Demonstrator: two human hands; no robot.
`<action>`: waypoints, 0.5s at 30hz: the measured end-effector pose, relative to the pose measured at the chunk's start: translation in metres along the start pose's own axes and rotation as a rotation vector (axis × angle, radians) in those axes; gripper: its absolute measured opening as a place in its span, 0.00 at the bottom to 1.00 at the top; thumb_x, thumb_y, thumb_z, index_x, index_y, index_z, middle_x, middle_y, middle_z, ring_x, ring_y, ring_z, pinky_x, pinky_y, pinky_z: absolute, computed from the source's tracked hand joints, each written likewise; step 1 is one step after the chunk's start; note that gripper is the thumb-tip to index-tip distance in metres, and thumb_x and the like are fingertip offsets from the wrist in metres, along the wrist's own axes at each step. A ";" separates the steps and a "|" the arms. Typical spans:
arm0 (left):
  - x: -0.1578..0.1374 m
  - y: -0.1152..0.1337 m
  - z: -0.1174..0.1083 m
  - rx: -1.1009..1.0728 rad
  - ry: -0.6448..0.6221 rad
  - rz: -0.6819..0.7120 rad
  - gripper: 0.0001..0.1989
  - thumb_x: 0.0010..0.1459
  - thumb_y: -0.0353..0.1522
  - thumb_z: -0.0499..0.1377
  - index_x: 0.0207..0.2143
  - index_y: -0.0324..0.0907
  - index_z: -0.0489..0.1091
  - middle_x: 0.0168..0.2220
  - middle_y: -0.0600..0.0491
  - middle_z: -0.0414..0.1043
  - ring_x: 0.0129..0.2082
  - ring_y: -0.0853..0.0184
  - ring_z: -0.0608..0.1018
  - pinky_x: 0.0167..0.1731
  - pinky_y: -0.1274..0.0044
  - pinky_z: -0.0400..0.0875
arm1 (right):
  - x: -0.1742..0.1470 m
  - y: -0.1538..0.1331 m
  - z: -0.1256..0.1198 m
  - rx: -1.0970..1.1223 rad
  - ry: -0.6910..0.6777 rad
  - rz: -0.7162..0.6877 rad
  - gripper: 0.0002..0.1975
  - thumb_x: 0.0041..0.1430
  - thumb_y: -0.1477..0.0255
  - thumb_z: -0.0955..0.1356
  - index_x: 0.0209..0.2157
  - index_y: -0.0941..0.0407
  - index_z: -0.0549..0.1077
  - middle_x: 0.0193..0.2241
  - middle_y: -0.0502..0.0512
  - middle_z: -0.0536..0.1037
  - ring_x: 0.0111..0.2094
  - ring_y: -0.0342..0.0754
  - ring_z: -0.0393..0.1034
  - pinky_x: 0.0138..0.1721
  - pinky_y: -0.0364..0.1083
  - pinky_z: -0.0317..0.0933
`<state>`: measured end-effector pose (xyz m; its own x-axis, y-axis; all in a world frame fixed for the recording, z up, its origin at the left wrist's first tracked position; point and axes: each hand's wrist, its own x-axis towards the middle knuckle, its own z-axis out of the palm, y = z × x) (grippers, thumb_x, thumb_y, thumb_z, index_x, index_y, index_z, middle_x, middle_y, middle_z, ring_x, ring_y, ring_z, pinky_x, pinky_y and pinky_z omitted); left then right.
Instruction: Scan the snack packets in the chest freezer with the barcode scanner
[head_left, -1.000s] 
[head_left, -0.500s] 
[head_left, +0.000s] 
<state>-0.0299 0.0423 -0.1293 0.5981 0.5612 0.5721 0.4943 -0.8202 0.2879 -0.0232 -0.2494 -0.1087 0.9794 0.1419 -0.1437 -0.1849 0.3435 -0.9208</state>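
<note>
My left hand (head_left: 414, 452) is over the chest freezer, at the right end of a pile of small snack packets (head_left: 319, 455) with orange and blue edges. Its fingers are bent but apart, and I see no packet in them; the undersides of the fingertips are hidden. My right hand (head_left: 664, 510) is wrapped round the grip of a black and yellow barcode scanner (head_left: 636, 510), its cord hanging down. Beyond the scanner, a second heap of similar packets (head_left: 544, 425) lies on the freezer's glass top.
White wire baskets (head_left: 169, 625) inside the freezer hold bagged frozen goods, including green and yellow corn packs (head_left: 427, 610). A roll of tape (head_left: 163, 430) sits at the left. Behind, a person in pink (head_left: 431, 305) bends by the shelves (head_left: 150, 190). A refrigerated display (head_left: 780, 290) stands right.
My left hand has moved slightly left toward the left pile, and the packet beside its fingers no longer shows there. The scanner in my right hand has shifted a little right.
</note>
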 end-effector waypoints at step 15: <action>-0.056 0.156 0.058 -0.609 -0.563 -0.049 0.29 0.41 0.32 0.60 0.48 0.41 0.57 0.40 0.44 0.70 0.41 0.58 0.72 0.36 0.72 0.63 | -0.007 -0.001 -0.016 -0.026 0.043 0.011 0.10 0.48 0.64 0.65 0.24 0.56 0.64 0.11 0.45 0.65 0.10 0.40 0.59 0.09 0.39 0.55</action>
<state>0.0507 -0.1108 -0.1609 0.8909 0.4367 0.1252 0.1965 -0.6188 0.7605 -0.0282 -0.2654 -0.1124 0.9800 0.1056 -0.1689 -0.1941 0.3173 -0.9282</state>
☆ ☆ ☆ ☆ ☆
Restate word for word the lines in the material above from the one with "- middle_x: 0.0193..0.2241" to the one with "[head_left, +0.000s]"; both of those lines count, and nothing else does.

WRITTEN SOLUTION:
  - middle_x: 0.0193..0.2241
  - middle_y: -0.0502..0.0512
  - middle_z: -0.0536..0.1037
  - ring_x: 0.0111..0.2094
  - ring_y: -0.0342..0.0754
  - ring_z: -0.0393..0.1034
  - pinky_x: 0.0138..0.1721
  - pinky_y: -0.0364..0.1083
  - pinky_z: -0.0317..0.0933
`<state>`: measured end-effector pose (xyz m; its own x-axis, y-axis; all in a world frame fixed for the recording, z up, its origin at the left wrist's first tracked position; point and axes: each hand's wrist, its own x-axis towards the middle knuckle, its own z-axis out of the palm, y = z × x) (grippers, thumb_x, thumb_y, thumb_z, index_x, index_y, index_z, middle_x, middle_y, middle_z, ring_x, ring_y, ring_z, pinky_x, pinky_y and pinky_z omitted); left then right.
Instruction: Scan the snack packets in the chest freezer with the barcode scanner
[head_left, -1.000s] 
[head_left, -0.500s] 
[head_left, +0.000s] 

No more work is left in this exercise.